**Task objective:**
Please make sure what you return matches the listing below exactly, minus its pictures.

** Provided data follows **

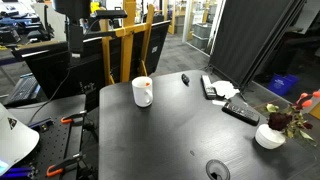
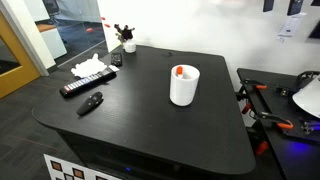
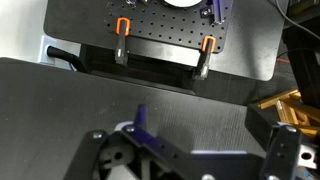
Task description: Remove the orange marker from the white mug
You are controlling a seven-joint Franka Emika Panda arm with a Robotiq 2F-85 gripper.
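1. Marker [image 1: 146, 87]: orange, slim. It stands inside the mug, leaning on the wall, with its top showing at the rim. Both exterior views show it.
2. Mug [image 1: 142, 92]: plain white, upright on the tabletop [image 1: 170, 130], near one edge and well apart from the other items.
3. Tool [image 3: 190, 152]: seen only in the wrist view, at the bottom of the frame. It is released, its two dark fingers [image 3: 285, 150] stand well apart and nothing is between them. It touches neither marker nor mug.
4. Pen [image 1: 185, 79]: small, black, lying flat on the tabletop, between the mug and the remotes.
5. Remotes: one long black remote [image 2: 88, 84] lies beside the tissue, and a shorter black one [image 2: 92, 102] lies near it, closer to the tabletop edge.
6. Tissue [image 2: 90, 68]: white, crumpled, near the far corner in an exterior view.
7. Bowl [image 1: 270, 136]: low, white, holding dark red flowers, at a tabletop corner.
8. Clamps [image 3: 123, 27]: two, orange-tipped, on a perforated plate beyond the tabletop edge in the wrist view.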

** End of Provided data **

**Exercise output:**
Task description: Remove the orange marker from the white mug
You are controlling a seven-joint Franka Emika Panda arm with a Robotiq 2F-85 gripper.
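1. Marker [image 1: 146, 87]: orange, slim. It stands inside the mug, leaning on the wall, with its top showing at the rim. Both exterior views show it.
2. Mug [image 1: 142, 92]: plain white, upright on the tabletop [image 1: 170, 130], near one edge and well apart from the other items.
3. Tool [image 3: 190, 152]: seen only in the wrist view, at the bottom of the frame. It is released, its two dark fingers [image 3: 285, 150] stand well apart and nothing is between them. It touches neither marker nor mug.
4. Pen [image 1: 185, 79]: small, black, lying flat on the tabletop, between the mug and the remotes.
5. Remotes: one long black remote [image 2: 88, 84] lies beside the tissue, and a shorter black one [image 2: 92, 102] lies near it, closer to the tabletop edge.
6. Tissue [image 2: 90, 68]: white, crumpled, near the far corner in an exterior view.
7. Bowl [image 1: 270, 136]: low, white, holding dark red flowers, at a tabletop corner.
8. Clamps [image 3: 123, 27]: two, orange-tipped, on a perforated plate beyond the tabletop edge in the wrist view.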

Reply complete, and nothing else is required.